Insofern kann die Rechtslage vorliegend nicht anders beurteilt werden als bei Anbringung eines Hyperlinks. Denn dieses führt nicht dazu, das dem Linkssetzer sämtliche Seiten zugerechnet werden, zu denen sich eine Verbindung zu ihm herstellen lässt. Auszugehen ist vielmehr ausdrücklich vom Vertrauensgrundsatz, nach dem jeder nur für sein eigenes Verhalten verantwortlich ist und dabei davon ausgehen kann, dass sich auch alle übrigen Akteure sorgfaltsmäßig verhaften. Den Urheber treffen daher nur eingeschränkte Sorgfaltspflichten zur Gewährleistung der Rechtmäßigkeit von fremden Inhalten. Eine Haftung lässt sich nur dann begründen, wenn die inkriminierten Inhalte als solche leicht erkannt werden konnten oder mit ihrem Vorhandensein gerechnet werden musste, weil das Fehlverhalten des Anbieters der Fremdseite vorhersehbar war (so ausdrücklich MüKo-Wagner, BGB, Ergänzungsband vom 28.02.2005, § 823, Rd. 534 f).
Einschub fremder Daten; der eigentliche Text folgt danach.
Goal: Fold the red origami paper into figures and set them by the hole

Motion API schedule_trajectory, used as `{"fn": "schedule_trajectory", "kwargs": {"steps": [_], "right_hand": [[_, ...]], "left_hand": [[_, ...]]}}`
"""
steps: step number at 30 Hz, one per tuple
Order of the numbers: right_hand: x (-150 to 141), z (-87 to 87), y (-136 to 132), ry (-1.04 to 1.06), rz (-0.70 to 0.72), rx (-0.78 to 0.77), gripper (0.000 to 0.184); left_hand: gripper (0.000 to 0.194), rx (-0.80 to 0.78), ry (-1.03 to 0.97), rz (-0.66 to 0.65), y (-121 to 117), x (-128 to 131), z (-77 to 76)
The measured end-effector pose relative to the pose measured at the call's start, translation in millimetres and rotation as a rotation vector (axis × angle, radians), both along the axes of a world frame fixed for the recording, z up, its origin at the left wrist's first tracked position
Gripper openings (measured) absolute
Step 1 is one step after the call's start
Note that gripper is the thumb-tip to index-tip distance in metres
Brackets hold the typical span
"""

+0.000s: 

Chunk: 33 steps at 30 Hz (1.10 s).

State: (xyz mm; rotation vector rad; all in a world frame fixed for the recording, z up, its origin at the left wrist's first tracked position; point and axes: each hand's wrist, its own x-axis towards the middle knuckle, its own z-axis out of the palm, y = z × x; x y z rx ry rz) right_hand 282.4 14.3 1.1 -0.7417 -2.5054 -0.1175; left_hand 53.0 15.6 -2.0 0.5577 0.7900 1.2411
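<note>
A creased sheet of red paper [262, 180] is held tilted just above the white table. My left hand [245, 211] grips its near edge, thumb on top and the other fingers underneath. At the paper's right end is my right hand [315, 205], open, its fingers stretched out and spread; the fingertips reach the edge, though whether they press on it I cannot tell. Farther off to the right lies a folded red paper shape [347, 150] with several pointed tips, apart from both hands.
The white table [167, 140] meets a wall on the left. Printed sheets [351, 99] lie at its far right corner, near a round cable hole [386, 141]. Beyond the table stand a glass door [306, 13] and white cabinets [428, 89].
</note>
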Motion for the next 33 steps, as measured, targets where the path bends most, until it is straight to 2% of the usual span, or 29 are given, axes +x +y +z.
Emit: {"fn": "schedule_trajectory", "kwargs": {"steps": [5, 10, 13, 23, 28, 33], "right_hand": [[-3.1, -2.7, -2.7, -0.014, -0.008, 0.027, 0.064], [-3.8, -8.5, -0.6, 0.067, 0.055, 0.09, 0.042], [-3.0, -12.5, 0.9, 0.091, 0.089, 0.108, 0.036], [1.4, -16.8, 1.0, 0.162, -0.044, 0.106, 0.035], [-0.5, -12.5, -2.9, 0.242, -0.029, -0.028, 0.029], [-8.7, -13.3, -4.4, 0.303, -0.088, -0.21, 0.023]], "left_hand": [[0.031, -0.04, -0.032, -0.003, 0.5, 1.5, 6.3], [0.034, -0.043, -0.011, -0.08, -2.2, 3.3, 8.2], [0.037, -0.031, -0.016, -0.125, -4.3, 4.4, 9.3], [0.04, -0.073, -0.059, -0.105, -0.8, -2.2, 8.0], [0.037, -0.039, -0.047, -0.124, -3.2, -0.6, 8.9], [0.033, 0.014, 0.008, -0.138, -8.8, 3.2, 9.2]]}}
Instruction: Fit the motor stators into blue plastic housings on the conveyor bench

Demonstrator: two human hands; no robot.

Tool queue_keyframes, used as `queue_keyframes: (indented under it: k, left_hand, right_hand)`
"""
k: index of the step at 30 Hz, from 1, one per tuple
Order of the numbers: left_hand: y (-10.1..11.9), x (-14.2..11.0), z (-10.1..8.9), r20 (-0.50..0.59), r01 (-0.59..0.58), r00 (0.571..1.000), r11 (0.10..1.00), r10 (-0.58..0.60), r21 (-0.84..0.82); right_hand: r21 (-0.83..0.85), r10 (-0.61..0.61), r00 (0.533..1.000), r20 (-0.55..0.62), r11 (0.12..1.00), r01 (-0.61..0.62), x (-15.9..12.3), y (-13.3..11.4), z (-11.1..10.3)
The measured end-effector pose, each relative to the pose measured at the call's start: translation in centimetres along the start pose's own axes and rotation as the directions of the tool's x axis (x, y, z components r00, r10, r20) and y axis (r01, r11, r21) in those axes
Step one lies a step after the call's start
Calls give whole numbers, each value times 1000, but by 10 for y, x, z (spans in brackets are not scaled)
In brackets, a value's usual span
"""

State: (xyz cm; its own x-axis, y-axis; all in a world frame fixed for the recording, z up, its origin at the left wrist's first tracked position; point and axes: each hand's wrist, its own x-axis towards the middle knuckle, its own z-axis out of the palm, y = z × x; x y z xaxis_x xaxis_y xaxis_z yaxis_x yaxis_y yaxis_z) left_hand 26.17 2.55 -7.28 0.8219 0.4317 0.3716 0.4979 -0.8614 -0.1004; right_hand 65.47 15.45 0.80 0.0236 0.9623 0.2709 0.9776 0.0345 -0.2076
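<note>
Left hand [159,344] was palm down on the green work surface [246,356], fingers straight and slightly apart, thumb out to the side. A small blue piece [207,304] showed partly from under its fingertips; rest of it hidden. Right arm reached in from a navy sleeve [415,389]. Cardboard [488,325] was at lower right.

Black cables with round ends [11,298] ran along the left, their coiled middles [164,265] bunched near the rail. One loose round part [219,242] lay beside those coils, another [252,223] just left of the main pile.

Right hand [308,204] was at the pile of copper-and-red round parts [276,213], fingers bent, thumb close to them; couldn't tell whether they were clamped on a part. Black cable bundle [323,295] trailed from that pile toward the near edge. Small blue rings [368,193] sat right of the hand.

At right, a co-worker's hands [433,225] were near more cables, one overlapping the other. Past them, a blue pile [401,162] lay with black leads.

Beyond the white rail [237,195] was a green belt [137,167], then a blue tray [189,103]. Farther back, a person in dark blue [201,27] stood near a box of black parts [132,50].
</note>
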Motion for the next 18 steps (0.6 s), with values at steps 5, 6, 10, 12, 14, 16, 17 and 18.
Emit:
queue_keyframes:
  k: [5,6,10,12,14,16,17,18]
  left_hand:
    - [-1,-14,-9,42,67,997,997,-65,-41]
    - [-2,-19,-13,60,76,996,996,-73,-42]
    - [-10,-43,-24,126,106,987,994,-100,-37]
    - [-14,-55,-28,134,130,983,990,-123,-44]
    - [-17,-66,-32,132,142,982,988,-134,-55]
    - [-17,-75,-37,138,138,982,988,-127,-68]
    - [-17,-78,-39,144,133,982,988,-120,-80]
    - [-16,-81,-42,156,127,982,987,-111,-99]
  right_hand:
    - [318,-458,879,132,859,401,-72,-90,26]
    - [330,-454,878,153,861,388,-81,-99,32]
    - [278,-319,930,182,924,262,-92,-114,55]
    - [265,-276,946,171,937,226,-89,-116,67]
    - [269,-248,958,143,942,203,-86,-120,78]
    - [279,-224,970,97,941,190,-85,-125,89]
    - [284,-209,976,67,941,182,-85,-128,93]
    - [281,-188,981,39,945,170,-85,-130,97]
Im gegebenen Fall nun ist nicht ersichtlich, dass die Beklagte hinreichende Kenntnis von dem Werbe-Mail hatte; in deren Nutzungsbedingungen für Webmaster wird vielmehr ausdrücklich darauf hingewiesen, dass deren Angebot nicht durch Spam-Mails beworben werden darf.
Im Ergebnis konnte der Klage damit kein Erfolg beschieden sein. Sie war als unbegründet abzuweisen.
Die Entscheidung über die Kosten findet ihre Grundlage in § 91 ZPO, diejenige über die vorläufige Vollstreckbarkeit in den §§ 708 Nr. 11, 711, 713 ZPO.